Q1: What is the main topic covered in "Redis 7 Cluster Operations and Memory Optimization Handbook 2026"?

Redis 7 Cluster Operations and Memory Optimization Handbook. Covers cluster configuration, hash slot management, memory policies, per-data-structure encoding optimization, persistence (RDB/AOF), monitoring, and disaster recovery.

Q2: What is Key Changes in Redis 7?

Redis Functions Functions, introduced in Redis 7, is a first-class citizen programming model that replaces the existing EVAL-based Lua scripting.
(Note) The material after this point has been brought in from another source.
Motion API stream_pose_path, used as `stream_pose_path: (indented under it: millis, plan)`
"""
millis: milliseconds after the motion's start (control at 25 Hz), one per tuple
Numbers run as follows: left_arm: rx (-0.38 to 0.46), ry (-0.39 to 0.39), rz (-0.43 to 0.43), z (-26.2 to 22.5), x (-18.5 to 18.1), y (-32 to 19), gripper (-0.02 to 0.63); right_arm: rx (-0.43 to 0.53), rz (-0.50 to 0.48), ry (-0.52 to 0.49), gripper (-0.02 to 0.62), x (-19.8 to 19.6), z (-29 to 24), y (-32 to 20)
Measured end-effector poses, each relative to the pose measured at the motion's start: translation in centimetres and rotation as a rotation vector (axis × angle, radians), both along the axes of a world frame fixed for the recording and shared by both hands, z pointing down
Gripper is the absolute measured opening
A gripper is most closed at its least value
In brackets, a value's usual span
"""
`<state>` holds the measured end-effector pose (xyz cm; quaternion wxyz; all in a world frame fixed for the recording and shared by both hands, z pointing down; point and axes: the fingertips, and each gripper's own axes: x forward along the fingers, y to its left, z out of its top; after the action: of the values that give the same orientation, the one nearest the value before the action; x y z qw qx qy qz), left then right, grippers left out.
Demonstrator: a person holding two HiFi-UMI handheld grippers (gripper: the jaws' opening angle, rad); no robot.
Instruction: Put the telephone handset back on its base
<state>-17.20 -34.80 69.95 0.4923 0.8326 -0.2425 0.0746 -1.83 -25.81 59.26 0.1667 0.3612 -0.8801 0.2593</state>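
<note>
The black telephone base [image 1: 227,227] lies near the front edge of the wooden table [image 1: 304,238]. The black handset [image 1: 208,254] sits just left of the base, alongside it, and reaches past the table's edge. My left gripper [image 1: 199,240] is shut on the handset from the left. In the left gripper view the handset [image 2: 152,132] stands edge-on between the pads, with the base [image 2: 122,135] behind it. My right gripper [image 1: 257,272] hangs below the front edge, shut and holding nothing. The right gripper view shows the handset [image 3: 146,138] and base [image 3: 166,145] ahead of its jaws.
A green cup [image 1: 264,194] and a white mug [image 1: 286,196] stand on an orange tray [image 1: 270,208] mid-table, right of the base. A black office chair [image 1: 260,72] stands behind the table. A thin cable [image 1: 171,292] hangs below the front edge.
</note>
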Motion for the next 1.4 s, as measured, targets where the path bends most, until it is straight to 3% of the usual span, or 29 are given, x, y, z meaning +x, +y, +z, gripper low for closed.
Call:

Functions are stored alongside RDB and AOF files and are automatically replicated from master to replica.

Q3: Describe the Cluster Architecture.

Q4: What are the key aspects of Hash Slots and Rebalancing?

Q5: How can Memory Optimization Strategies be achieved effectively?

Redis stores all data in memory, so memory efficiency directly translates to cost. With systematic memory optimization, you can handle more data on the same hardware. maxmemory-policy Comparison This policy determines which keys to evict when the memory limit is reached.